The midspey still will aloow you to shoot if needed but you are out to around 85' to 90' then (depending on leader) and for most situations, the most you would need to shoot is 10-15'. It will handle all the Rio 15' tips no problem and I believe you are forced to learn better mechanics. FYI the Long Delta is also a 65' head.
And then there is the long bellied lines like the Carron Jetstream, Rio Grandspey and SA XLT. These are not for beginners but boy are they fun.
I fish both lines, as well as an Airflo, but I think the ultimate "first" line is the Windcutter.
Sinktip (who casts a mean line with the midspey) said above that the midspey forces you to learn better mechanics. To me, the corollary of that is "it's harder to cast." Most spey people who fish Rio lines would agree that the Windcutter is the easiest to learn. I rarely find the stripping to be a problem (although I don't find myself in really really cold weather that much).
For that rod, which I have never cast so I will defer to others on that, I would bet a Windcutter 8-9-10 would line it great.
Joe, the previous messages hint at the problem facing you. Spey rods are like racing cars, which need well-matched tires (not just something that fits that car's rims) in order to perform.

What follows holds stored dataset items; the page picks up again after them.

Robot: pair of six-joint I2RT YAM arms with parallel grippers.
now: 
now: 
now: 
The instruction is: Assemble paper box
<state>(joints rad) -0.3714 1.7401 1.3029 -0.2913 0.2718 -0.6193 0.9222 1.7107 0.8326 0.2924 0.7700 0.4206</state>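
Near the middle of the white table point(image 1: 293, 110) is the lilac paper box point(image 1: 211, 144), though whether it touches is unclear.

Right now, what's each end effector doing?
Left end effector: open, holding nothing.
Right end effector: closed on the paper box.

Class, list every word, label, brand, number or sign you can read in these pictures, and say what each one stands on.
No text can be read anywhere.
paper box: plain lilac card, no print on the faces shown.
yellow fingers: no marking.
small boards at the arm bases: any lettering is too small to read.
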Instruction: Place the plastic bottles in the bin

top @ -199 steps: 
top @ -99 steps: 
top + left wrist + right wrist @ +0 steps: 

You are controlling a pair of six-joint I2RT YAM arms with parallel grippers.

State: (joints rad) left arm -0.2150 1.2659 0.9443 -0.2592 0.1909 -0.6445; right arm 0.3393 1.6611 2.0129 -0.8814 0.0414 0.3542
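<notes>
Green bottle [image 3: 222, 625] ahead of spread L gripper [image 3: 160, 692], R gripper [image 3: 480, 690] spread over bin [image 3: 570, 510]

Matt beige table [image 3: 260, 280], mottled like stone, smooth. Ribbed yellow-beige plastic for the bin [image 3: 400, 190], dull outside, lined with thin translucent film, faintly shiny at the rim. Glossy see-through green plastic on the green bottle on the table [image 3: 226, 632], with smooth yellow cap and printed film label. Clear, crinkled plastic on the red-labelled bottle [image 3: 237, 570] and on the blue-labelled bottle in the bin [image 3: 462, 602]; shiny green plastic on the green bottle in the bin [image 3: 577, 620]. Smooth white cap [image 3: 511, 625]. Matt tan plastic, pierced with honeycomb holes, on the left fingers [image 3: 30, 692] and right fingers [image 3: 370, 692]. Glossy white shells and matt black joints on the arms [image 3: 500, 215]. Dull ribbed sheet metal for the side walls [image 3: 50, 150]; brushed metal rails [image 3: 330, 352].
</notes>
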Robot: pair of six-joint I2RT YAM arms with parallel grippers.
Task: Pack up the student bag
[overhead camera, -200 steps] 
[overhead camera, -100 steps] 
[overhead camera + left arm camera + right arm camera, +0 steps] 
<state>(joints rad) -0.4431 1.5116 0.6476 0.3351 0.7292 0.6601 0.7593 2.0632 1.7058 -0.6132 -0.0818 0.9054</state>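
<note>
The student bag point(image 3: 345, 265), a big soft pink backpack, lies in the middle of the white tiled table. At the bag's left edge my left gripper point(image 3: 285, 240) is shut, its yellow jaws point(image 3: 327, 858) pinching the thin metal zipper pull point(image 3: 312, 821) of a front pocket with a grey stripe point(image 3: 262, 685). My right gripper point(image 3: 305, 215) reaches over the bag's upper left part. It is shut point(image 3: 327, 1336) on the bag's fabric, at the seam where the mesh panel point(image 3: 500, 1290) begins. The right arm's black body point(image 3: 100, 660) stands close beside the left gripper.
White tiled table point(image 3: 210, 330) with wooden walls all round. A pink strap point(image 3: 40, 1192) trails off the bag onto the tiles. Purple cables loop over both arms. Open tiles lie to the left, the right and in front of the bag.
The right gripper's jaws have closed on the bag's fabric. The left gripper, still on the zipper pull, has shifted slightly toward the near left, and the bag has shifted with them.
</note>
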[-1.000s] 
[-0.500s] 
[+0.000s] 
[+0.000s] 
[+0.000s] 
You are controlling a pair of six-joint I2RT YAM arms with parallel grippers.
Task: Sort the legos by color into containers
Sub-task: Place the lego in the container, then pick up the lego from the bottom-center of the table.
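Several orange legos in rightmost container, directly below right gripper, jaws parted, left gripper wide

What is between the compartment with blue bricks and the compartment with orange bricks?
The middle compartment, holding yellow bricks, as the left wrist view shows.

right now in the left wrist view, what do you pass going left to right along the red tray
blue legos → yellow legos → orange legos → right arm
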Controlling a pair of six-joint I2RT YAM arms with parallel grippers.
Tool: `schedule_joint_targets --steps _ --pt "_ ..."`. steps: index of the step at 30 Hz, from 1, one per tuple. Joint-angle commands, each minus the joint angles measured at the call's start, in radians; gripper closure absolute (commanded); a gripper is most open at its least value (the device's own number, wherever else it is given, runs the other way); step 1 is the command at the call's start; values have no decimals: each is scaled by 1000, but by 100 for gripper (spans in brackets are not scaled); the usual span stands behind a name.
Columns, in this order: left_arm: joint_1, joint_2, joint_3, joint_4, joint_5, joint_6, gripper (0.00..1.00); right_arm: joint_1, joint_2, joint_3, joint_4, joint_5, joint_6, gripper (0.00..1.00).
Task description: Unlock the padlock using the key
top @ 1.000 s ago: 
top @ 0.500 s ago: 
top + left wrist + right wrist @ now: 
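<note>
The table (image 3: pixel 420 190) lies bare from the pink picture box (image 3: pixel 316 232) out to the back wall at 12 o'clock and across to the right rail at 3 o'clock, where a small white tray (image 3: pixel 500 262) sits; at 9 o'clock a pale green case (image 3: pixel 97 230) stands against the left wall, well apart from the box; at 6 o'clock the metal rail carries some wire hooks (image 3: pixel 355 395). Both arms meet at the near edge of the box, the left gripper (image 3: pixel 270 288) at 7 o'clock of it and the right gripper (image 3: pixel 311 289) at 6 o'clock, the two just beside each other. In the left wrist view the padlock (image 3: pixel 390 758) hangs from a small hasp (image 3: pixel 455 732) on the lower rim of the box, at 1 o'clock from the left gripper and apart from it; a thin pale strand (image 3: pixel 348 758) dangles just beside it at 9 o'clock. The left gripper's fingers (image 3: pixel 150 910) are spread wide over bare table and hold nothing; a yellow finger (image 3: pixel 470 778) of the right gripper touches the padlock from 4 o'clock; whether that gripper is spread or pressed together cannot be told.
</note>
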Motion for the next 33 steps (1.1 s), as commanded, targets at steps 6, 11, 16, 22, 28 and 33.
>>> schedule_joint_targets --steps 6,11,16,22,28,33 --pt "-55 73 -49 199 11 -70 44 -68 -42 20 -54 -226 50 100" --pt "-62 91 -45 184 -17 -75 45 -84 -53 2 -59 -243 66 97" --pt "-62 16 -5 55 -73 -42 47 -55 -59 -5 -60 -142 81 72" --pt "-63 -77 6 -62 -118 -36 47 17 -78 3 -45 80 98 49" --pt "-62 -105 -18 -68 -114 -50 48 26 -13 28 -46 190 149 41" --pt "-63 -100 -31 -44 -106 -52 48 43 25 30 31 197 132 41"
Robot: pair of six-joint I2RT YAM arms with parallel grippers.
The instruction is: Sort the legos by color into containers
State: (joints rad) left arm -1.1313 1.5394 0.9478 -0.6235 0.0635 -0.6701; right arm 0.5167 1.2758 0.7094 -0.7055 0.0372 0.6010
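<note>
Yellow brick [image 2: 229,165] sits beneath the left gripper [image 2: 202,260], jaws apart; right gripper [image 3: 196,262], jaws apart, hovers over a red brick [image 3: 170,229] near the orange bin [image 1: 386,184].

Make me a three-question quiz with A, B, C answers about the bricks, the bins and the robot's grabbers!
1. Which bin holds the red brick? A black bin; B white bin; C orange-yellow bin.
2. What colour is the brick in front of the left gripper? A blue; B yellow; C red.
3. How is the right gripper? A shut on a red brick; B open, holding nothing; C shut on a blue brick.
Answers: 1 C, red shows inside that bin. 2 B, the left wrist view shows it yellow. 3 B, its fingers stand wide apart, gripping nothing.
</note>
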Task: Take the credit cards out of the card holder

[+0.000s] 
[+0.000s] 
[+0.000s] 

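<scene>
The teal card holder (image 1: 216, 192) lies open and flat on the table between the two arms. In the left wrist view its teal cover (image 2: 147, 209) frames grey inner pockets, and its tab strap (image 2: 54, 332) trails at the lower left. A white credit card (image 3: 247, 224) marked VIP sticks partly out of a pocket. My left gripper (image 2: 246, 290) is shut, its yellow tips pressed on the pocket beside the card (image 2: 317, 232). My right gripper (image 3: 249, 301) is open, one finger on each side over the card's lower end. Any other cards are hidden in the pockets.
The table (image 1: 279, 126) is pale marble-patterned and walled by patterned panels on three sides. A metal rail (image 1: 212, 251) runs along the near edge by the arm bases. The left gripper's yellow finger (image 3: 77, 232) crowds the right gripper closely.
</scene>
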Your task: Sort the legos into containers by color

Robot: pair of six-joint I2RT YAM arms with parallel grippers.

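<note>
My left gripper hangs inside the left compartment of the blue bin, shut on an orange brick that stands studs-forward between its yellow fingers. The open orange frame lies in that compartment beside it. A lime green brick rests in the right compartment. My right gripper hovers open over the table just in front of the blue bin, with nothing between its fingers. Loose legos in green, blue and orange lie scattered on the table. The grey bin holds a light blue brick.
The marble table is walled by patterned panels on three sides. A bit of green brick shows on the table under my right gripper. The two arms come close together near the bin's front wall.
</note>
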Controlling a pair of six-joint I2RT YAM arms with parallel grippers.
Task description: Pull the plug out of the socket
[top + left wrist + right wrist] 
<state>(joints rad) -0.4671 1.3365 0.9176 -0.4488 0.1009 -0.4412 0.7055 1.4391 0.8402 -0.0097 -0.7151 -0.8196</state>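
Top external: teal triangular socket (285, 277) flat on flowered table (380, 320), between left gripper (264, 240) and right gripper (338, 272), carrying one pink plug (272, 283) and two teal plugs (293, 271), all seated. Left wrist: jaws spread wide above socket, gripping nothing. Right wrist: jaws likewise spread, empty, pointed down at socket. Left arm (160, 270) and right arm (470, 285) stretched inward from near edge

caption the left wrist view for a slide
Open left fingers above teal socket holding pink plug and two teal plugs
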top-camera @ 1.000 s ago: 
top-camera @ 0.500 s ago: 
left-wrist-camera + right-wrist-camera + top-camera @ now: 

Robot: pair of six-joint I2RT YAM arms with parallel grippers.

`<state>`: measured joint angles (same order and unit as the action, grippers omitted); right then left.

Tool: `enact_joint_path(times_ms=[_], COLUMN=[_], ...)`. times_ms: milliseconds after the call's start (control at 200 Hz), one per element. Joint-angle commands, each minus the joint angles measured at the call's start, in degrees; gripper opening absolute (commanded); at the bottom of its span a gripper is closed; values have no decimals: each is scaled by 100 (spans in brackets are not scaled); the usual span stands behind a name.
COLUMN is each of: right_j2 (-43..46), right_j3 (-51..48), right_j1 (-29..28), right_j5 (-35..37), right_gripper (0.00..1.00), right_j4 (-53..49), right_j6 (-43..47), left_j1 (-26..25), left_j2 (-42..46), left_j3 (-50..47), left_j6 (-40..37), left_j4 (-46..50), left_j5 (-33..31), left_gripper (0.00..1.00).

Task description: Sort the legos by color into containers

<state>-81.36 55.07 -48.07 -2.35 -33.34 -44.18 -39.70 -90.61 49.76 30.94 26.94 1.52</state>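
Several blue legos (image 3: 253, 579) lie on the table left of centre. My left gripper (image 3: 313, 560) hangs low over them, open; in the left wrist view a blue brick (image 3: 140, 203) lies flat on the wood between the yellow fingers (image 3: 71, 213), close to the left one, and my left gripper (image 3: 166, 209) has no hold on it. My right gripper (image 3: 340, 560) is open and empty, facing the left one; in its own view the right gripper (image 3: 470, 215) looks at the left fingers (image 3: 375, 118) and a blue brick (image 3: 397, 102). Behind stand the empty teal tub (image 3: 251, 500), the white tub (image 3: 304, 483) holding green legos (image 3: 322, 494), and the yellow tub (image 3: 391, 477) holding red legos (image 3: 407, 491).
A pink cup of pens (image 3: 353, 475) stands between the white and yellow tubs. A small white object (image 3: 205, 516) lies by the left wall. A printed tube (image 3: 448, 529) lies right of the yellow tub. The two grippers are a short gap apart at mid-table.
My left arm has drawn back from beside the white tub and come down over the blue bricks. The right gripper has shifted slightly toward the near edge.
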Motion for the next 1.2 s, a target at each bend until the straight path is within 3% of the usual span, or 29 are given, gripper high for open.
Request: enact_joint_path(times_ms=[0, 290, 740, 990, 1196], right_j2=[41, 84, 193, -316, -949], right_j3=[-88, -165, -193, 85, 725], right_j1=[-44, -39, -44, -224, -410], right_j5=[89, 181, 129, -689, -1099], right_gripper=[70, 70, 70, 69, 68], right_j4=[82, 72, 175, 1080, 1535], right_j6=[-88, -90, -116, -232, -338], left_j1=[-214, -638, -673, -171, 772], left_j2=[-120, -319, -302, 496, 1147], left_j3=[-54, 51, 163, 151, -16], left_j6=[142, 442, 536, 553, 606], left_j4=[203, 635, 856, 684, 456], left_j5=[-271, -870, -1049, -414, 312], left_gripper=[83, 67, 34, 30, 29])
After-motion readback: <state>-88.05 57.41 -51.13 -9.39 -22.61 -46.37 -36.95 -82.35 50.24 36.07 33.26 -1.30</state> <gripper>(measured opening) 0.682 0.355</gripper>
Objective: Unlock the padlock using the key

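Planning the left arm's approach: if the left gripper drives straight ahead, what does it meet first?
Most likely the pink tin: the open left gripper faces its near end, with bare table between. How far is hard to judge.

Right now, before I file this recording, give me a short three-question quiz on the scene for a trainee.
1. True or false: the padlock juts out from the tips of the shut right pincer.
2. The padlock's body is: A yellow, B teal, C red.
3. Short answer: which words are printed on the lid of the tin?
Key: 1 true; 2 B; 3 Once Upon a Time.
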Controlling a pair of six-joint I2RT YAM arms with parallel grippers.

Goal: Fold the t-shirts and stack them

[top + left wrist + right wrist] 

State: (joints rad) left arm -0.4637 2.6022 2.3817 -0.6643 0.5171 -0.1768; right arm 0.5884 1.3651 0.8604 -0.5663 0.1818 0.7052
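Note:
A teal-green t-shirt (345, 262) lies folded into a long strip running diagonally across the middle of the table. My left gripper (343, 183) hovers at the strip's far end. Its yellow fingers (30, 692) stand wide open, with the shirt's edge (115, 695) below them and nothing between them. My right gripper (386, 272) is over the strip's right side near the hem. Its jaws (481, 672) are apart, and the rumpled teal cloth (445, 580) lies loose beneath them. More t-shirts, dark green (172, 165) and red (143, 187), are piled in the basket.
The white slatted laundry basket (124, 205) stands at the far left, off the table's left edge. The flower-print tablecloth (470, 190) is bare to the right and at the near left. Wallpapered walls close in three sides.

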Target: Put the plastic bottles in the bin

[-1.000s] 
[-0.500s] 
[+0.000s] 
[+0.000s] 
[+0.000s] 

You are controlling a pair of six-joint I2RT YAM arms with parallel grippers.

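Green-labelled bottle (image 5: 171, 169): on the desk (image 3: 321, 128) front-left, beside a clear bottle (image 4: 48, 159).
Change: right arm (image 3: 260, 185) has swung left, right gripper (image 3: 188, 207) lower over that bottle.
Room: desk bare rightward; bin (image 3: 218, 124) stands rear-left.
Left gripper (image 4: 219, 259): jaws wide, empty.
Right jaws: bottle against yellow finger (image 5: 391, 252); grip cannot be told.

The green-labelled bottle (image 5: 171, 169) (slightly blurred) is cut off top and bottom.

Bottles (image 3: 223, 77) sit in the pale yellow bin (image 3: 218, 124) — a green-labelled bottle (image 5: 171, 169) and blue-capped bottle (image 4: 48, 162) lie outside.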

Let me direct you to the wonderfully informative Fly Fishing Forum (www.flyfishingforum.com). Go down to "Spey Clave," one of its major categories. As it happens, at this time there's a thread under General titled "Our AFTMA rating mess," that will give you some idea of the problems involved in finding the right line for your spey rod, or anyone else's. If you check into the site's Archives, you'll see that that's probably the most popular discussion topic.
Try to show up at the spey casting gathering at the Ben Howard boat launch on the Skykomish this Saturday, Aug. 16, starting around 10 a.m. You'll be able to try out various lines for your rod while you get free casting instruction and meet some of the local spey community.
The low-cost solution, as a way to get you going for the first season or two, would be this: buy a standard DT7F or DT8F; cut the taper off one end (about 8' long); add a braided nylon loop (preferably the heavier, 50 lb. size) to the end of the belly and the thick end of the floating tip; buy some Rio 15' sinking tips, or buy a cheapo #6 or 7 sinking line, cut it up for sink tips and add braided or spliced loops. You'll probably want to get a more sophisticated spey line later, after you've tried others' and found one that you like. But this will get you out of the gate without spending several hundred dollars on misfitting lines.
Circlespey is right, the WC is much easier to cast for the beginner.
If I had to send somebody off fishing with little practice time (say less than 20-30 hours) I would say go WC or Airflo Delta. If that person though had twice that much time and even better yet, a knowledgable teacher to work with, I would lean towards suggesting the mid-bellied lines.
One final thought on the WC. It has been described as both a beginners and an experts line. I would agree with this as it is certainly the easiest to learn on but in the hands of a good shooter (something I have never mastered beyond 20' or so), it can cast a mile. Of course then you get into the debate about the ability to control the flyline (i.e. mend) at distance but that is a topic that we don't need to get into here.
Nooksack Mac's suggestions are right on. Do a search at that site and you will find out all you need to knowe about the 7136-4. A lot will depend on which version you have: the old brownie or the newer green or recently changed other brown one. The older rods are much softer than the post-2000 models.
I am sure someone at Ben Howard will have those lines for you to try out. I was hoping the get together would be Sunday as I am booked on Saturday.